# Problem details:
Search the listing for the word "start" and copy every line where it turns up.

================================

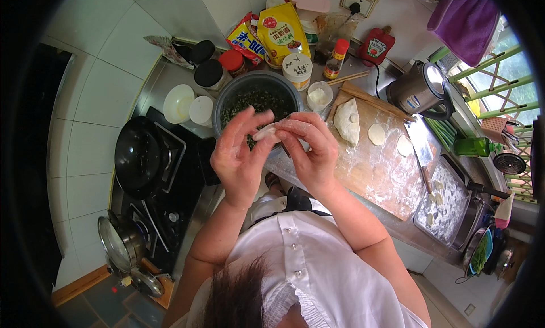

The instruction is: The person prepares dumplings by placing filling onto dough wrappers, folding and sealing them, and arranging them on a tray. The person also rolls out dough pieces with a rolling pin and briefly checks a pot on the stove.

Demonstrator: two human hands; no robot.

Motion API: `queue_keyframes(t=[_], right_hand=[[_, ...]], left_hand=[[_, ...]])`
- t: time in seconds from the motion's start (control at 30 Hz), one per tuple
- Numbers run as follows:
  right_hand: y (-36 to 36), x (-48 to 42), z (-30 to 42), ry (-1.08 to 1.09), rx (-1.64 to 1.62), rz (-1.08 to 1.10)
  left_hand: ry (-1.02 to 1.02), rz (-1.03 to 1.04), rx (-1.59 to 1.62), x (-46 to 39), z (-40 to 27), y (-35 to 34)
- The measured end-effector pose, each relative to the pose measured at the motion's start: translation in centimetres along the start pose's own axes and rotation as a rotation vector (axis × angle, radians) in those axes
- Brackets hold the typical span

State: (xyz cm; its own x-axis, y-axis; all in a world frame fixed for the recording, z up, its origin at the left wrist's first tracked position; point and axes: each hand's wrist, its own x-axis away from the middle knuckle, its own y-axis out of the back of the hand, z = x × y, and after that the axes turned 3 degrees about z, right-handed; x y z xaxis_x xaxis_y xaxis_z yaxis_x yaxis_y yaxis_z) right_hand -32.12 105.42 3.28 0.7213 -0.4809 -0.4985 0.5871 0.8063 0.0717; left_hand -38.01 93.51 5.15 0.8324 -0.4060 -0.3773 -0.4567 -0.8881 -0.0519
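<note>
A small folded dumpling [265,133] is pinched between my two hands, above the near side of a grey bowl [220,99]. My left hand [239,157] touches it with thumb and fingertips, the other fingers raised and slightly blurred. Floured fingers of my right hand [313,151] grip its right end. Chopped dark green filling [259,100] lies in the bowl, partly hidden by my hands. To the right, a floured wooden board [362,174] carries a lump of dough [348,122] and two flat round wrappers, one near [377,134] and one farther right [405,145].
A cleaver [419,147] lies across the board's right edge, beside a floured tray [443,204] with several dumplings. A rolling pin [374,100] rests along the board's back, near an electric kettle [415,89]. Left, a wok [138,157] and a lidded pot [121,243] sit on the stove.
</note>
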Motion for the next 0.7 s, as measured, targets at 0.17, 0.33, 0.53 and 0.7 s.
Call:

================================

# Exercise response:
- t: time in seconds from the motion's start (control at 30 Hz), one per tuple
- The measured end-effector pose, each relative to the pose measured at the motion's start: translation in centimetres along the start pose's own axes and rotation as a rotation vector (axis × angle, radians) in those axes

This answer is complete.